- Born: Asiye Yurdagül Ergin January 1, 1933 Istanbul, Turkey
- Died: June 11, 2022 (aged 89) Istanbul, Turkey
- Occupations: Belly dancer, actress
- Years active: 1945–1970s
- Partner: Fahrettin Aslan
- Children: 2

= İnci Birol =

Turkish belly dancer and actress (1933–2022)

İnci Birol (born Asiye Yurdagül Ergin; 1 January 1933 – 11 June 2022) was a Turkish belly dancer and actress who rose to prominence during the 1950s and 1960s. She was a prominent figure in Turkish Oryantal dans and played a significant role in the early development of the Turkish entertainment industry, gaining recognition for her performances in both cinema and dance venues across the Middle East.

==Early life and dance career==
İnci Birol was born in Istanbul in 1933. She began dancing professionally at the age of 12 in Aleppo, Syria. Using the stage name "Asiye", she toured major cities across the Middle East and North Africa including Damascus, Baghdad, Cairo, and Casablanca.
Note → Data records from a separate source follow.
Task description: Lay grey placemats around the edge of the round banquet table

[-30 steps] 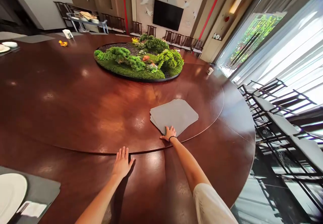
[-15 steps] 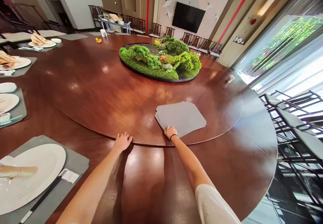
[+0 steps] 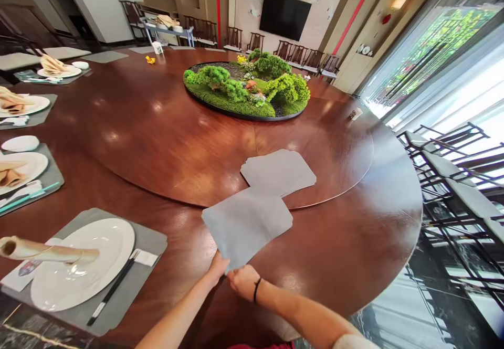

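Note:
A single grey placemat (image 3: 248, 223) is in both my hands, above the near part of the round wooden table (image 3: 331, 254). My left hand (image 3: 217, 268) pinches its near left corner. Close beside it, my right hand (image 3: 243, 282), with a dark band at the wrist, grips the near edge. Beyond the held placemat lies a stack of grey placemats (image 3: 281, 168) on the raised inner disc (image 3: 169, 149); the held one overlaps the stack's near edge in view. To my left, a white plate (image 3: 102, 228) with a rolled napkin rests on another grey placemat (image 3: 151, 241).
Black chopsticks (image 3: 112, 288) lie beside the near plate. More place settings line the table's left side. A green miniature garden (image 3: 248, 89) stands at the centre. Chairs (image 3: 452, 181) are along the right, and a small card stand (image 3: 355, 114) sits near the right rim.
My right hand has drawn one placemat off the stack toward me. My left hand has left the disc's edge and taken hold of that placemat. The view has shifted slightly.

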Demonstrator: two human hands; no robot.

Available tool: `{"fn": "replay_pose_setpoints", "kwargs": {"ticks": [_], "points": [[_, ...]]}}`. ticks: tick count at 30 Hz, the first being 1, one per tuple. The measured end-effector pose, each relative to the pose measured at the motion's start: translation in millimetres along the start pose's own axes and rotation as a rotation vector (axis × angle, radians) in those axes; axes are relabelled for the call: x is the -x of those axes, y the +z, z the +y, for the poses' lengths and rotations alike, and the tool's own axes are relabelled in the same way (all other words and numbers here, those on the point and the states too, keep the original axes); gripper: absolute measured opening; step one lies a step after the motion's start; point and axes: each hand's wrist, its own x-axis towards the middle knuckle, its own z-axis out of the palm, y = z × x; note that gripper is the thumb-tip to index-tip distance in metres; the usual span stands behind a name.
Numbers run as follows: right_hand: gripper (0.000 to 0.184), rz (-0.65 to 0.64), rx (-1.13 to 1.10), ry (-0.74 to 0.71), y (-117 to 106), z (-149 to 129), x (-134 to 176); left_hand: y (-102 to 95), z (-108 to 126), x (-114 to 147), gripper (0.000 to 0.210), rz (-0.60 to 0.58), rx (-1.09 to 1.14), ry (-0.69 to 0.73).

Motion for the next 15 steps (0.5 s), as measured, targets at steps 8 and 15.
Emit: {"fn": "replay_pose_setpoints", "kwargs": {"ticks": [8,15], "points": [[0.064,0.504,0.161,0.792,60.8,112.3,130.5,-31.6,-87.2,71.9,0.032,0.066,-0.114,-0.129],[0.075,0.573,0.013,0.715,89.4,181.7,186.1,-40.0,-112.1,98.5,0.077,0.343,-0.295,-0.001]]}}
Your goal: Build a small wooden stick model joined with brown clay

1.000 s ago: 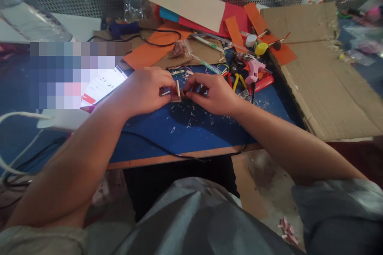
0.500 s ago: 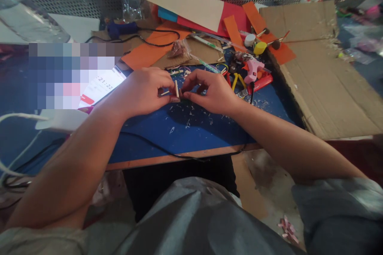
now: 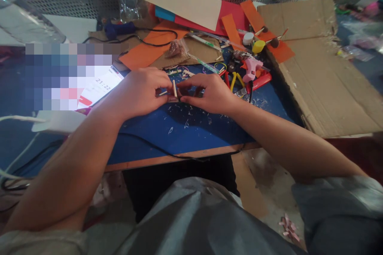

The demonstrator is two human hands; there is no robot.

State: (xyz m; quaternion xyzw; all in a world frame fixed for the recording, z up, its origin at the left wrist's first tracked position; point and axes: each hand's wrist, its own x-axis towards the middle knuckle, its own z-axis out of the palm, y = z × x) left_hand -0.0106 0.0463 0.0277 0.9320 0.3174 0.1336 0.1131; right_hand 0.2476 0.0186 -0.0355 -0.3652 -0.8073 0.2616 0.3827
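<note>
Well, leftward of the pink glue gun (image 3: 252,68), the person's left hand (image 3: 143,89) has thumb and fingers clamped on a pale stick (image 3: 174,88), standing roughly upright. Between stick and glue gun, the right hand (image 3: 214,93) curls, fingertips near the stick; I can't tell whether they grip anything. Yellow-handled pliers (image 3: 233,81) lie just beside the glue gun.

In front, room is left on the blue table (image 3: 209,137). The back right is blocked by a pink glue gun (image 3: 253,67).
</note>
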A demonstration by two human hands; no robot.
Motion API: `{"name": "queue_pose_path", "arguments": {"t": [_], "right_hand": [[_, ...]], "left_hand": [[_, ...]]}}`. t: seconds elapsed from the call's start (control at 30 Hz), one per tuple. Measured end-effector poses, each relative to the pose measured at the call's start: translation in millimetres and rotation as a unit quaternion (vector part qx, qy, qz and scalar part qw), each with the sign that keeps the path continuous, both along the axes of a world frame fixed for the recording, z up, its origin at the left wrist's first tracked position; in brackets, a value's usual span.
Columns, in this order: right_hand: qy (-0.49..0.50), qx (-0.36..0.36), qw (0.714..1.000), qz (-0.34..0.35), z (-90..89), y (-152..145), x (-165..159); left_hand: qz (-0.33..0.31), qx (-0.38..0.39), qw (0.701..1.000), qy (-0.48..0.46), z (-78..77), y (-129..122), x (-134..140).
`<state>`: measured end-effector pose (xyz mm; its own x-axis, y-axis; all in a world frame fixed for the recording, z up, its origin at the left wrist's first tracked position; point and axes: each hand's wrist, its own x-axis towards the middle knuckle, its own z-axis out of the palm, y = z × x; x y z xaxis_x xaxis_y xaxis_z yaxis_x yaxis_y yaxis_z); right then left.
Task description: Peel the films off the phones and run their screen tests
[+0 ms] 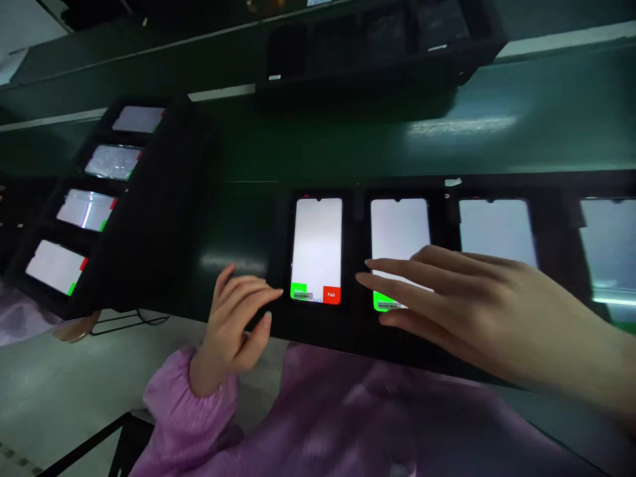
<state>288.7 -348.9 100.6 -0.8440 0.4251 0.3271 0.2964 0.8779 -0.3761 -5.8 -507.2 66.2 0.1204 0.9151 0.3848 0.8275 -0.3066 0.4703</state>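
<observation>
Lit phone (318, 248) at the left end of the black holder (356, 265); your left hand (236, 324), loosely curled and grasping nothing, lies by the near left corner, while your right (457, 305), outstretched and unburdened, overlies the second phone (400, 225), contact uncertain. The step appears to be screen checking; pressing a coloured patch (332, 295) would call for one straightened fingertip. Room for lifting lies over the table (322, 149), beyond the holder's far edge.

Black trays (354, 248) sit on a green bench (536, 142) (glossy)
</observation>
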Motion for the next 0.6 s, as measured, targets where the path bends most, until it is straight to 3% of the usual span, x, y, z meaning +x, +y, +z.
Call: {"name": "queue_pose_path", "arguments": {"t": [0.07,0.17,0.3,0.4,0.53,0.6], "right_hand": [[-0.021,0.091,0.996,-0.008,-2.0,-17.4,15.6],[-0.072,0.139,0.986,-0.05,-9.4,-37.1,38.1],[-0.001,0.117,0.981,-0.155,-17.7,-55.6,77.8],[-0.017,0.113,0.957,-0.266,-25.0,-68.3,108.8],[-0.003,0.106,0.935,-0.337,-38.3,-82.7,149.9],[0.007,0.108,0.911,-0.398,-42.6,-86.5,170.8]], "left_hand": [[-0.017,0.001,1.0,0.022,2.2,-9.5,10.1],[-0.016,0.015,0.998,0.065,-3.3,-15.3,18.6],[0.032,0.008,0.988,0.153,-15.2,-12.6,21.7],[0.042,0.019,0.992,0.119,-15.2,-12.2,30.6],[0.044,0.031,0.996,0.067,-11.8,-11.3,56.3],[0.036,0.033,0.996,0.077,-13.4,-8.1,69.9]]}}
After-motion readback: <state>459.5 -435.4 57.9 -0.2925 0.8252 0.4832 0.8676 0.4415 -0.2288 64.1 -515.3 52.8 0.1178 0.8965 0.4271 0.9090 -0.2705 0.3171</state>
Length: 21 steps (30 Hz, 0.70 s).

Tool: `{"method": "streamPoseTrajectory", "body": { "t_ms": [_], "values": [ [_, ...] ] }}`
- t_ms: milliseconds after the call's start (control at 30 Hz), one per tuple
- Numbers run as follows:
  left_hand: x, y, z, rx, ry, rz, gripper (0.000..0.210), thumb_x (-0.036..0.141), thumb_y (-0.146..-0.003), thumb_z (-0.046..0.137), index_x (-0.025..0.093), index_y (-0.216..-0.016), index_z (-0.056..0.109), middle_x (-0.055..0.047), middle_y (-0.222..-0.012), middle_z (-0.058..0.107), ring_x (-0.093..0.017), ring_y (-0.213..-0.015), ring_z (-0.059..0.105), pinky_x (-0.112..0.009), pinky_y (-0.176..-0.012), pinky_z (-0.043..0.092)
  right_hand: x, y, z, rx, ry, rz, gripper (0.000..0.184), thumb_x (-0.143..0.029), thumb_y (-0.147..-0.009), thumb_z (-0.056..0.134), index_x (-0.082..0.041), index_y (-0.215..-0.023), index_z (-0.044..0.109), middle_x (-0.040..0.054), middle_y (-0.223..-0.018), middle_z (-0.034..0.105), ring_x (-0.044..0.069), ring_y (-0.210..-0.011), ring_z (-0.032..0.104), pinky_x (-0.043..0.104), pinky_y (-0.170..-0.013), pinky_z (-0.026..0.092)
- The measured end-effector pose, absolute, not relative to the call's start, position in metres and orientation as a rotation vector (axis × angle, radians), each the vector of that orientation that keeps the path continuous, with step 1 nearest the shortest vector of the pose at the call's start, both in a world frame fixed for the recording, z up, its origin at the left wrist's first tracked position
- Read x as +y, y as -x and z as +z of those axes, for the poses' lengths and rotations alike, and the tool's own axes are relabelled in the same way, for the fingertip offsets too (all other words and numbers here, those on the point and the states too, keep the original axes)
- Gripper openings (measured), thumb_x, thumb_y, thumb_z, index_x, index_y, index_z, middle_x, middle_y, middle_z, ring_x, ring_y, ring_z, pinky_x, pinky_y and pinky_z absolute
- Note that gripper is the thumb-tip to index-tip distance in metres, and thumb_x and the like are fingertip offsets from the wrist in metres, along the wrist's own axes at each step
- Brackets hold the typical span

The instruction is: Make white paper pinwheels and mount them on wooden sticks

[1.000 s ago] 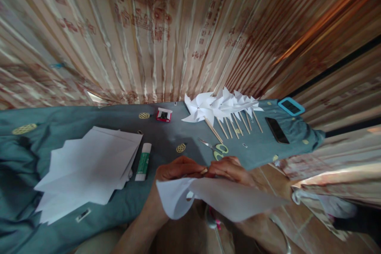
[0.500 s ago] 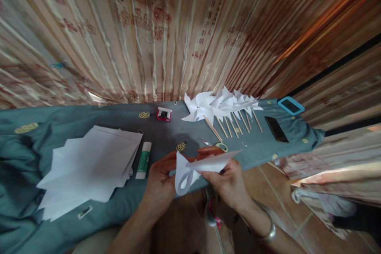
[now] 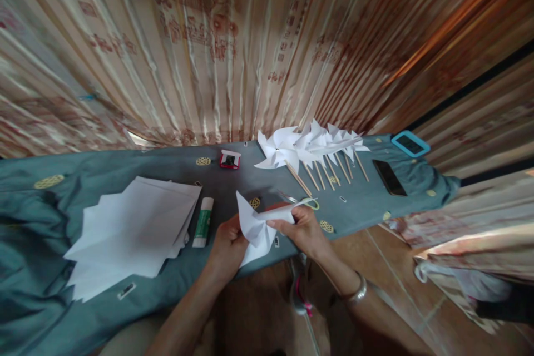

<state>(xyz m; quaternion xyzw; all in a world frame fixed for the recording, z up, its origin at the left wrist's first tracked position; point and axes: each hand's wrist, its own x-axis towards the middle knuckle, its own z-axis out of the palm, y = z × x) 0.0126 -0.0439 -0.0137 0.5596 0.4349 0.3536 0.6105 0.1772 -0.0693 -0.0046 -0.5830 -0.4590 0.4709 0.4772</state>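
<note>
A white paper pinwheel (image 3: pixel 259 229) with curled blades is held between my two hands above the table's front edge. My left hand (image 3: pixel 227 247) grips its left side, fingers partly hidden behind the paper. My right hand (image 3: pixel 303 229) pinches the right part, the thumb pressing near the centre where the blades meet. Just left of my left hand stands a green and white glue stick (image 3: pixel 203 222) lying on the cloth. Scissors (image 3: pixel 311 203) with a pale green handle lie behind my right hand, partly covered.
A stack of white paper sheets (image 3: pixel 137 233) lies at the left. Along the back are a small red box (image 3: pixel 230 159) and several finished pinwheels (image 3: pixel 287 147) on wooden sticks. A black phone (image 3: pixel 389 177) and a blue-framed device (image 3: pixel 411 144) lie at the right on the green cloth (image 3: pixel 167 295).
The pinwheel has turned to show its face and its blades more openly. My right hand has shifted its grip, its thumb now near the centre. The view has moved slightly.
</note>
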Motion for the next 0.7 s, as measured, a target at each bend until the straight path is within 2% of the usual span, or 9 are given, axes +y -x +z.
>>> {"method": "streamPoseTrajectory", "body": {
  "t_ms": [133, 233, 333, 433, 700],
  "values": [
    [-0.045, -0.012, -0.022, 1.035, -1.345, 0.824, 0.018, 0.031, -0.068, 0.061, 0.017, -0.065, 0.072, -0.005, -0.067, 0.072, -0.023, -0.074, 0.065, -0.028, -0.067, 0.049, -0.069, -0.179, -0.010, -1.147, 1.433, 1.177, 0.032, -0.046, -0.057, 0.083, -0.020, -0.074, 0.077, 0.0009, -0.070, 0.073, 0.015, -0.059, 0.059, 0.027, -0.056, 0.049],
    [-0.046, -0.013, -0.023, 1.055, -1.353, 0.835, 0.018, 0.031, -0.067, 0.062, 0.018, -0.060, 0.071, -0.005, -0.066, 0.072, -0.023, -0.073, 0.065, -0.030, -0.069, 0.050, -0.068, -0.181, -0.013, -1.177, 1.406, 1.218, 0.031, -0.047, -0.060, 0.081, -0.020, -0.074, 0.077, 0.0010, -0.071, 0.073, 0.015, -0.061, 0.060, 0.028, -0.060, 0.050],
    [-0.045, -0.014, -0.024, 1.113, -1.309, 0.831, 0.018, 0.032, -0.064, 0.064, 0.018, -0.054, 0.069, -0.003, -0.060, 0.071, -0.022, -0.064, 0.063, -0.030, -0.066, 0.051, -0.068, -0.183, -0.014, -1.220, 1.394, 1.245, 0.030, -0.049, -0.064, 0.078, -0.020, -0.074, 0.076, 0.0008, -0.072, 0.073, 0.016, -0.063, 0.062, 0.029, -0.063, 0.051],
    [-0.044, -0.015, -0.028, 1.167, -1.228, 0.824, 0.016, 0.031, -0.061, 0.067, 0.017, -0.056, 0.071, -0.002, -0.058, 0.071, -0.020, -0.057, 0.063, -0.029, -0.061, 0.050, -0.067, -0.186, -0.015, -1.238, 1.393, 1.268, 0.032, -0.050, -0.065, 0.077, -0.019, -0.072, 0.075, 0.0008, -0.069, 0.071, 0.016, -0.063, 0.062, 0.029, -0.063, 0.051],
    [-0.048, -0.016, -0.037, 1.082, -1.002, 0.822, 0.021, 0.033, -0.058, 0.075, 0.014, -0.068, 0.076, -0.005, -0.071, 0.075, -0.025, -0.072, 0.069, -0.033, -0.069, 0.054, -0.069, -0.188, -0.021, -1.165, 1.396, 1.339, 0.037, -0.049, -0.059, 0.081, -0.019, -0.079, 0.075, -0.0004, -0.066, 0.070, 0.013, -0.056, 0.058, 0.026, -0.056, 0.049]
  ]
}}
Her energetic style and command of rhythm made her one of the most sought-after performers of her time. She was part of a generation of Turkish dancers who contributed to the popularisation of oriental dance both domestically and internationally.

==Film career==
By the mid-1950s, Birol transitioned into Turkish cinema, appearing in several Yeşilçam productions. Her film roles often showcased her dancing skills and charisma.

Her selected filmography includes:
- Fındıkçı Gelin (1954)
- Kara Çalı (1956)
- Bir Yavrunun Gözyaşları (1960)
- Mor Sevda (1961)
- Ver Elini İstanbul (1962)

==Personal life==
In the early 1960s, Birol began a relationship with Fahrettin Aslan, a prominent figure in Istanbul's nightlife industry. They had twin daughters, Esra and Esin. Although they never formally married, Aslan acknowledged the children and gave them his surname.

==Death==
İnci Birol died on 11 June 2022 in Istanbul after a battle with liver cancer. She was buried following funeral services at Teşvikiye Mosque.

==Legacy==

Birol is regarded as one of the early pioneers of Turkish belly dance in film and live performance, bridging traditional dance with popular entertainment. Her work contributed to the visibility of oriental dance within Turkey’s evolving entertainment industry in the mid-20th century.